Residents of Jamaica Estates joined elected officials and community members to honor the neighborhood’s fallen soldiers with a somber Memorial Day ceremony this past weekend.

The ceremony featured City Councilman James Gennaro, New York State Assemblyman David Weprin, along with Jamaica Estates Association and Community Board 8 chair Martha Taylor, a trumpeter, a saxophonist, Queens College’s Color Guard, the Eagle Scouts Troop 96 and the youth from the NYPD’s Law Enforcement Explorers.

“This is about the local community coming together to remember those that came before us and gave the ultimate sacrifice, so that we could be brave, and that our children and grandchildren could be brave and enjoy the life that we have,” Weprin said.

Weprin’s father, Saul, served in the United States Coast Guard in 1945 during WWII, before becoming the Democratic leader of the 24th Assembly District and later the speaker of the New York State Assembly.

Weprin praised the current Democratic district leader for the 24th Assembly District, Martha Taylor, with restarting the in-person Memorial Day ceremonies at Jamaica Estates.

“So many local boys fought in World War II,” Weprin said, standing in front of the memorial plaque, with the names of 10 men from Jamaica Estates who died in the line of service during World War II.

The ten names on the memorial plaque are John Adikes Jr., Sigmund Gillmore, Kenneth S. Kinnes, John B. Lovely, Paul W. Olson, Norman H. Puff, Peter P. Renzo, Joseph A. Scheibel, Donald J. Schneider and Charles J. Yodice.

Seymour Schwartz, a World War II veteran and Briarwood resident, recalled what it was like to serve in the Army and then on loan to the Navy.

“You have to remember that those of us who are still alive were witnesses to a lot of death and a lot of pain,” Schwartz said. “So I think of the bodies floating in the Pacific on the beach, with the blood flowing out.

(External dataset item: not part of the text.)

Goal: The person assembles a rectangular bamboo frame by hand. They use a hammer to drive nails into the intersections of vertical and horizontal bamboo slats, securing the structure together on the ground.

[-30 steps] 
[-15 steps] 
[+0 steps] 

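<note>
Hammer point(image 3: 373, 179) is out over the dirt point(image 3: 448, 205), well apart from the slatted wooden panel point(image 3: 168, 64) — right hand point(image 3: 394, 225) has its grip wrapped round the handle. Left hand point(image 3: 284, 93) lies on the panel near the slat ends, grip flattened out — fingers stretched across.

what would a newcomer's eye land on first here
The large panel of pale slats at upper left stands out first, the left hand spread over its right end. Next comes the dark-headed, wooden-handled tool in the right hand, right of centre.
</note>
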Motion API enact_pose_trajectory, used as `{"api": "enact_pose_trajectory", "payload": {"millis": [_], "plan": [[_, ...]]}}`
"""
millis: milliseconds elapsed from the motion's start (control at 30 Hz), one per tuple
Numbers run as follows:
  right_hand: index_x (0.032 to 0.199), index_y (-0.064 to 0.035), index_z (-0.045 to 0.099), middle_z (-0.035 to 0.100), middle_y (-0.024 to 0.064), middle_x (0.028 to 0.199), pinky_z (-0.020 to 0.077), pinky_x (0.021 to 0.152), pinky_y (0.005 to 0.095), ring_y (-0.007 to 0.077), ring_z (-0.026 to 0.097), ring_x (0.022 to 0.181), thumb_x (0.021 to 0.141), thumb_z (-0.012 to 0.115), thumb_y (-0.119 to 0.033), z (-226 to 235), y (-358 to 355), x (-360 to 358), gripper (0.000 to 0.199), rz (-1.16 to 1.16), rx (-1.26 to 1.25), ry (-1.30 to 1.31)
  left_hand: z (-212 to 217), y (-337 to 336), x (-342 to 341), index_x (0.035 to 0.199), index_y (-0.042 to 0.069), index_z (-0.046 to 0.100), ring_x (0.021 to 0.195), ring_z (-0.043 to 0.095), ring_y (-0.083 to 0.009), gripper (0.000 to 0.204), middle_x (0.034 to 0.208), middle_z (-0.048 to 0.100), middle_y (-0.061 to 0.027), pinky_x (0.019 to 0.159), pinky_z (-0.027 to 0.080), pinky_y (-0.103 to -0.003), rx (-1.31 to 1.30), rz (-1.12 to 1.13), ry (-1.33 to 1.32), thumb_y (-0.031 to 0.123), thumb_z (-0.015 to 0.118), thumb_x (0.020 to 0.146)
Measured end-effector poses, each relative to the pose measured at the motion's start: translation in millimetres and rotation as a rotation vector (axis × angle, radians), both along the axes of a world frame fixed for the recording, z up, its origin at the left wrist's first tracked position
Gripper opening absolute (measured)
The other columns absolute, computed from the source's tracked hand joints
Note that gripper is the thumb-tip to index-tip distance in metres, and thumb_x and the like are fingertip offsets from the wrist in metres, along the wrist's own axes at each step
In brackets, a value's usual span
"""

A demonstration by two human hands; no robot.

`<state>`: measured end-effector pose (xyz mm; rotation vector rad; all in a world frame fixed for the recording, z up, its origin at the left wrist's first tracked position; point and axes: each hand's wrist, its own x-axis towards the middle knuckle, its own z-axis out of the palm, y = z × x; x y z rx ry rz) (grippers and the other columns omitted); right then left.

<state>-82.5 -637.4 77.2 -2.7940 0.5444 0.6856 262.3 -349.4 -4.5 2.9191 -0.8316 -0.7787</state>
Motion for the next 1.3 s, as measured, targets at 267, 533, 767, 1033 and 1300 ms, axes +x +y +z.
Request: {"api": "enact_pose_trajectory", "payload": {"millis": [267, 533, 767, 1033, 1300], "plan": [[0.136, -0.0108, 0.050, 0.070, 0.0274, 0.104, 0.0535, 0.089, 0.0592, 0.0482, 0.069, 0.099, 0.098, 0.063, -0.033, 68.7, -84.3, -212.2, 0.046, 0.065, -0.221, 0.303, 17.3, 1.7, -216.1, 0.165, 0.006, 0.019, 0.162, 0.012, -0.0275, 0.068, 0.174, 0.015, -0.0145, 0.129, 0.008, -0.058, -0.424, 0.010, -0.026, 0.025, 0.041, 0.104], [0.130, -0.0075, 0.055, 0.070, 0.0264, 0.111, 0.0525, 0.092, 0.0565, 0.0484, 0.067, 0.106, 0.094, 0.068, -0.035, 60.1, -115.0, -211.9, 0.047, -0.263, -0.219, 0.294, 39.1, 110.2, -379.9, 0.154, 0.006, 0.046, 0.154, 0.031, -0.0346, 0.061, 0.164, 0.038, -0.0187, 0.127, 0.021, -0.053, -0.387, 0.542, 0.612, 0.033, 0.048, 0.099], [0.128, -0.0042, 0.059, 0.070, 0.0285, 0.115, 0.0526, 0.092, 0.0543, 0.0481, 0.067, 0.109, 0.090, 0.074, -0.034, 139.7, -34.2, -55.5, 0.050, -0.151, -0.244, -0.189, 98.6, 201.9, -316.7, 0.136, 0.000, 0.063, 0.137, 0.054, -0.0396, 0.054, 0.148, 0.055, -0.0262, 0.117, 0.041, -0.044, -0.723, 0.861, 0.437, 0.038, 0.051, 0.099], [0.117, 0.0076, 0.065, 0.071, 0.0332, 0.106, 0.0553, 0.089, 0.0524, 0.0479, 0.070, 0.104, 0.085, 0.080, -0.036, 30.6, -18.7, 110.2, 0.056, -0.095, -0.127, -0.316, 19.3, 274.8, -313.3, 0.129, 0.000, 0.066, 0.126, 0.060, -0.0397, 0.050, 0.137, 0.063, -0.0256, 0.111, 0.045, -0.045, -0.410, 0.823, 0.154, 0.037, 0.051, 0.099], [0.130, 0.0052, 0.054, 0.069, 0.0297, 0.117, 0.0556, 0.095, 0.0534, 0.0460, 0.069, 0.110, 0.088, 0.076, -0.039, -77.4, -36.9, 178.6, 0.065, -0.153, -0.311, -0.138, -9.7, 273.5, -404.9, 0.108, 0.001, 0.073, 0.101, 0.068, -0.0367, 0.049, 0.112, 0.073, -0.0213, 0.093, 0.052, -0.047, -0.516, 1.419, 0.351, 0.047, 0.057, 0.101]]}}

You think of the guys lying dead with their intestines exposed and I think of burying them, including buddies. Like one who was shot by a sniper right next to me.

Schwartz continued, “So these are things you never tell anybody. And for most veterans, you’d come home and you don’t want to talk about these things. You want to get a job and raise a family. And you don’t even think about being a veteran back then. But as you get older it has a lot more meaning and you do a lot more thinking.”

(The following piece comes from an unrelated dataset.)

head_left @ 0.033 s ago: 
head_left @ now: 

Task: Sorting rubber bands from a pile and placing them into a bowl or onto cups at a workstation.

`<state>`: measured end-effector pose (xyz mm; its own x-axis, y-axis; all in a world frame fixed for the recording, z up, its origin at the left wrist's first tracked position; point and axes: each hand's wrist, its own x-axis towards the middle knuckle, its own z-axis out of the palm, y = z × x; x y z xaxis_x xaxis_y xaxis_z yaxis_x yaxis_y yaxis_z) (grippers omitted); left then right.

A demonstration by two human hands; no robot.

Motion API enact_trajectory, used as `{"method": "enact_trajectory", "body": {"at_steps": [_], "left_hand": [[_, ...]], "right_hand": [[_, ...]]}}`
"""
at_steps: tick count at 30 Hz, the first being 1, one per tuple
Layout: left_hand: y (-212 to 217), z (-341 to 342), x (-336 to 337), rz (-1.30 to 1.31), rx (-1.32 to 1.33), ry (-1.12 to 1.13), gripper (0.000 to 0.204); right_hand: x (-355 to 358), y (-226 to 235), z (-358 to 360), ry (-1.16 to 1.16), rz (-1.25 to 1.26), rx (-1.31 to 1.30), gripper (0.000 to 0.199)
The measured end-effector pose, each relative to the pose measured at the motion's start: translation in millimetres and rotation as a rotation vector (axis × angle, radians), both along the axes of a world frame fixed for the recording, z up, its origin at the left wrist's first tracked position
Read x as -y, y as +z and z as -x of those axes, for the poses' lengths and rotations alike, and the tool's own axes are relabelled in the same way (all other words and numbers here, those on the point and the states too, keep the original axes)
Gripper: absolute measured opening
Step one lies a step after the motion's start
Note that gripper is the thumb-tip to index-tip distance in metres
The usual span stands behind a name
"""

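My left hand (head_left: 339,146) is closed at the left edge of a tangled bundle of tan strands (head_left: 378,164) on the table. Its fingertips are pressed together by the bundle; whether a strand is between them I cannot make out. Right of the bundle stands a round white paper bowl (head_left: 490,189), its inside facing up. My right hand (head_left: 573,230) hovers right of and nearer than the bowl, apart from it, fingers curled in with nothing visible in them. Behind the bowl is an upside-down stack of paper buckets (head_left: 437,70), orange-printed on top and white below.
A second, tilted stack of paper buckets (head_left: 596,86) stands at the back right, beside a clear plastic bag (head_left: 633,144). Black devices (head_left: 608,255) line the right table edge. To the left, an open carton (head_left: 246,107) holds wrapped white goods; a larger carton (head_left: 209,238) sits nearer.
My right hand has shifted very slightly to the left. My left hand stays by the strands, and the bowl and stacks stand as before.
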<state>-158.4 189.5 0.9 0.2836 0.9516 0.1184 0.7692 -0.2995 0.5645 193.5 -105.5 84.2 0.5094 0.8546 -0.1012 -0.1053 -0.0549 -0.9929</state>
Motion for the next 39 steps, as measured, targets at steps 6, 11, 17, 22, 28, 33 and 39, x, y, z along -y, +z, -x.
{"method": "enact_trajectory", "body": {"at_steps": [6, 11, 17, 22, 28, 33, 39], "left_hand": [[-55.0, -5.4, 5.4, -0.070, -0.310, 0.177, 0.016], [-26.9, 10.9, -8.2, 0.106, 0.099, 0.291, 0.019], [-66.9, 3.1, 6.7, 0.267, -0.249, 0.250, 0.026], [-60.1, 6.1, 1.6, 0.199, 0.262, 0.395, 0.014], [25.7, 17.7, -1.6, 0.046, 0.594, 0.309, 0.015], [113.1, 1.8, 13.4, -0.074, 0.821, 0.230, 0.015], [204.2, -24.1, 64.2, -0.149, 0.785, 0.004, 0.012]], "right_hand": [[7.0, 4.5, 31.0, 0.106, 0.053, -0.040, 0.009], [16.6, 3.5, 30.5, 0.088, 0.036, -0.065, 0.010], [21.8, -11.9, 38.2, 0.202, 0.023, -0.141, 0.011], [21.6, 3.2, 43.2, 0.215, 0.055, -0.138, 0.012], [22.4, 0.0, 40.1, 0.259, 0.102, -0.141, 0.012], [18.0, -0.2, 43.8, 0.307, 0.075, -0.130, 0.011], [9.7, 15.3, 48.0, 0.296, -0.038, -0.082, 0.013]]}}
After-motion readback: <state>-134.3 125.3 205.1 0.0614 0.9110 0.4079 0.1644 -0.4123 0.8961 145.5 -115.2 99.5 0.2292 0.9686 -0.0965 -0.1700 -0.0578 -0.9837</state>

Schwartz was assigned to the Joint Command, Commander in Chief of the Pacific, and the 5th Amphibious Force. Upon being discharged and arriving back home in March 1946, he devoted his life to serving his neighborhood of Briarwood, later becoming the President of the Briarwood Community Association for over two decades.

Andrew DeNicola, a saxophonist and a Master’s student at Queens College, played the saxophone during the service while Sean Miller, a trumpeter and a sophomore at St. John’s University played taps to close out the Memorial Day ceremony.